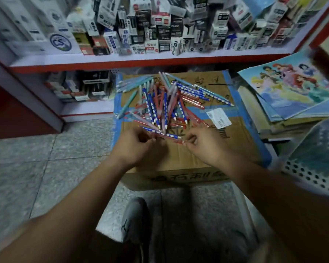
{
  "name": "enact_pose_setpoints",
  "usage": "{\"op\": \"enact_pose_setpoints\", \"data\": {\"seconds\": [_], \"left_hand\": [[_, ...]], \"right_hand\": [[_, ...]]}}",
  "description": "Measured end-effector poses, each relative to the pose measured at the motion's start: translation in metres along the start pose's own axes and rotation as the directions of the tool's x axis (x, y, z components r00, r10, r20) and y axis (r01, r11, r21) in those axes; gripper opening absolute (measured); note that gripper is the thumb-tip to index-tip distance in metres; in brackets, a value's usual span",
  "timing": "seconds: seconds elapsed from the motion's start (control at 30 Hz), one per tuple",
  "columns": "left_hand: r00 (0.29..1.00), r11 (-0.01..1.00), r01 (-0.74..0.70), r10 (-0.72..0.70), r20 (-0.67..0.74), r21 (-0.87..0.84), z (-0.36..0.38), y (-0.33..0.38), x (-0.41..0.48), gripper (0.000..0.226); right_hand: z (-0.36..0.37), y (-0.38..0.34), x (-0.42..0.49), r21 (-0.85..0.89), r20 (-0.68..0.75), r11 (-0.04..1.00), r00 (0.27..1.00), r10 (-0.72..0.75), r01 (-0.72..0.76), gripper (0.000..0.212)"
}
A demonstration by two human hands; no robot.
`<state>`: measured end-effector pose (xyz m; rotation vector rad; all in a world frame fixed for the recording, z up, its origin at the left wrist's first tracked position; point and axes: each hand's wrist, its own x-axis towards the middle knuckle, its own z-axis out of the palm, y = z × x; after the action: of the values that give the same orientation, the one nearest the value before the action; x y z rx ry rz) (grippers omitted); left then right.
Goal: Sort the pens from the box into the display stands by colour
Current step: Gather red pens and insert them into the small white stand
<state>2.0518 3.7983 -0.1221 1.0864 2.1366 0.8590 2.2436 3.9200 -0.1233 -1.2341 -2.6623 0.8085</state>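
Right hand grip on red pen, pen pile just beyond

A brown cardboard box with blue tape along its edges stands on the grey speckled tile floor, its closed top carrying everything. On that top lies a loose, crisscrossed heap of blue white-dotted pens and red pens, with pale teal pens at the far left. A white paper label lies just right of the heap.
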Motion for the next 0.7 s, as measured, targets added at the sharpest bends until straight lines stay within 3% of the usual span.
{"op": "enact_pose_setpoints", "data": {"seconds": [0.13,0.3,0.5,0.7], "left_hand": [[1.0,0.989,-0.008,0.004,0.024,0.149,-0.001,-0.009,-0.005,0.015],[0.999,0.989,-0.045,0.041,0.028,0.141,-0.003,-0.007,-0.004,0.013],[0.968,0.957,-0.231,0.244,-0.054,0.173,-0.003,0.014,-0.005,0.022],[0.964,0.967,-0.228,0.208,0.163,0.114,0.007,0.024,-0.005,0.02]], "right_hand": [[0.014,0.001,0.011,0.003,-0.007,1.0,1.0,0.027,-0.027,0.01],[0.021,0.005,0.018,-0.013,-0.001,0.999,0.999,0.052,-0.052,0.006],[-0.014,0.004,0.016,0.353,0.037,0.934,0.999,0.04,-0.051,0.012],[-0.044,-0.001,0.011,0.556,0.074,0.83,0.997,-0.004,-0.038,0.011]]}}
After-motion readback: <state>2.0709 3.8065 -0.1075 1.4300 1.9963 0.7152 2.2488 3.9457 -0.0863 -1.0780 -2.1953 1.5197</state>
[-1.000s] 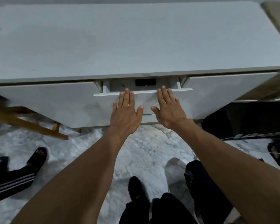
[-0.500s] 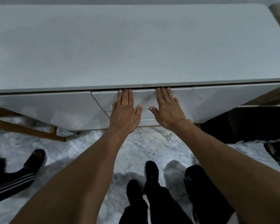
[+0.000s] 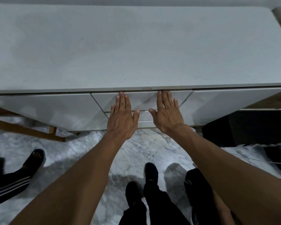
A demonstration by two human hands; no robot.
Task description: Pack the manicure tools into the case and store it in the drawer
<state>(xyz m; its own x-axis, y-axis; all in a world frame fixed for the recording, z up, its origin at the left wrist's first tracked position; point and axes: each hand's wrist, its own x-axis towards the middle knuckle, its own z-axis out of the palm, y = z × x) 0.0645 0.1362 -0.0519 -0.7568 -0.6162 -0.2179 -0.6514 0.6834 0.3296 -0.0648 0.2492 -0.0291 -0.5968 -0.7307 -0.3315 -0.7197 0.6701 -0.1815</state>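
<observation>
The white drawer (image 3: 143, 100) in the middle of the cabinet front sits flush with the panels beside it. My left hand (image 3: 122, 117) lies flat against the drawer front, fingers stretched up to the top edge. My right hand (image 3: 167, 114) presses flat on the same front just to the right, fingers together, thumb out. Neither hand holds anything. The case and the manicure tools are hidden from view.
A wide white cabinet top (image 3: 136, 49) fills the upper view. A wooden frame (image 3: 28, 129) stands at the lower left. Another person's sandalled foot (image 3: 34, 158) is on the marble floor at the left; my own dark shoes (image 3: 150, 172) are below.
The drawer stood partly out a second ago, with a dark object visible inside. Both hands pushed it in, and it now sits flush with the cabinet front.
</observation>
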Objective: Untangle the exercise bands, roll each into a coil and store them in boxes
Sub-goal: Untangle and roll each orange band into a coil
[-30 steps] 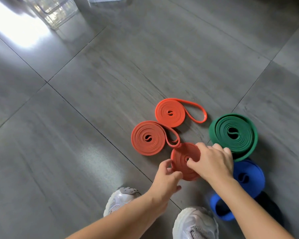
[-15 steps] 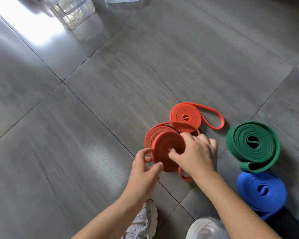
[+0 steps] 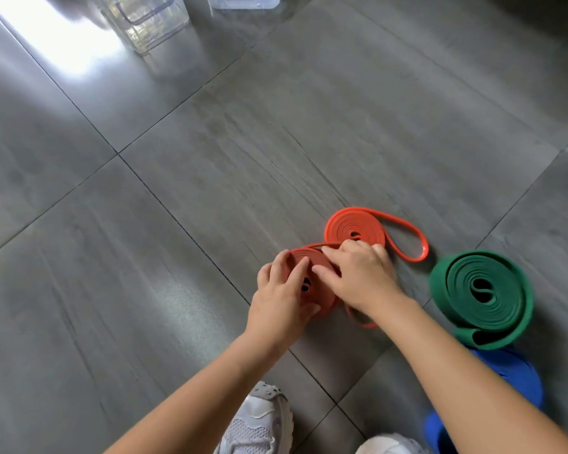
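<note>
The left hand (image 3: 279, 303) and right hand (image 3: 361, 276) hold one orange coil (image 3: 325, 299); beside it lie another orange coil (image 3: 348, 224), a green coil (image 3: 456, 280) and a blue coil (image 3: 518, 371); two boxes (image 3: 151, 18) at the top.

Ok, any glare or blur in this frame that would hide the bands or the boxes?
Head view: strong glare washes out the floor at top left, beside the clear boxes; head view again: mild motion blur softens the left hand, the right hand, the red coil they hold and the green coil.
</note>
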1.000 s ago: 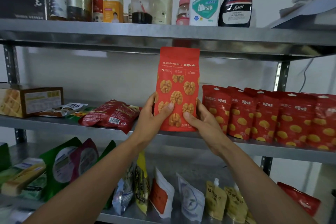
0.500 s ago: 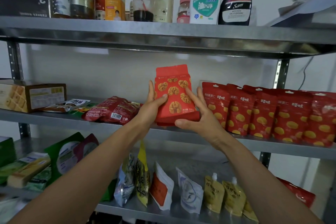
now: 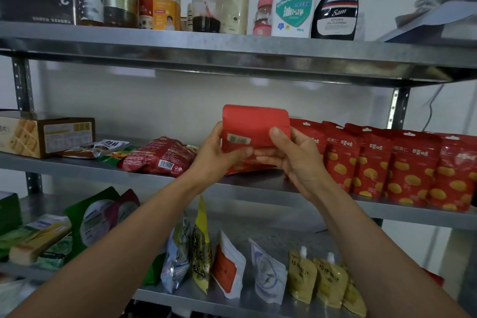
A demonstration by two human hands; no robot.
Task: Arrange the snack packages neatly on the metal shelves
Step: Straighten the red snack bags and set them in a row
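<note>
A red snack pouch (image 3: 254, 126) is held over the middle metal shelf (image 3: 258, 183), its plain back with a small label turned toward me and its lower end tipped away. My left hand (image 3: 215, 153) grips its left edge, thumb on the back. My right hand (image 3: 294, 160) grips its right side, thumb pressed on the pouch. To the right stands a row of several matching red pouches (image 3: 392, 162), upright and overlapping.
A red bag (image 3: 160, 156) and flat packets lie left of my hands, beside a waffle box (image 3: 38, 134). Bottles (image 3: 293, 0) and a cup fill the top shelf. The bottom shelf holds green bags (image 3: 95, 222), standing pouches and yellow spout pouches (image 3: 317, 279).
The pouch came down from in front of the top shelf to the middle shelf and flipped, so its back now faces me. Both hands shifted their grip along with it.
</note>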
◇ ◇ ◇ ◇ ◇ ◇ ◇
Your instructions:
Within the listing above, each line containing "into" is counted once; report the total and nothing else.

Answer for this exercise:
5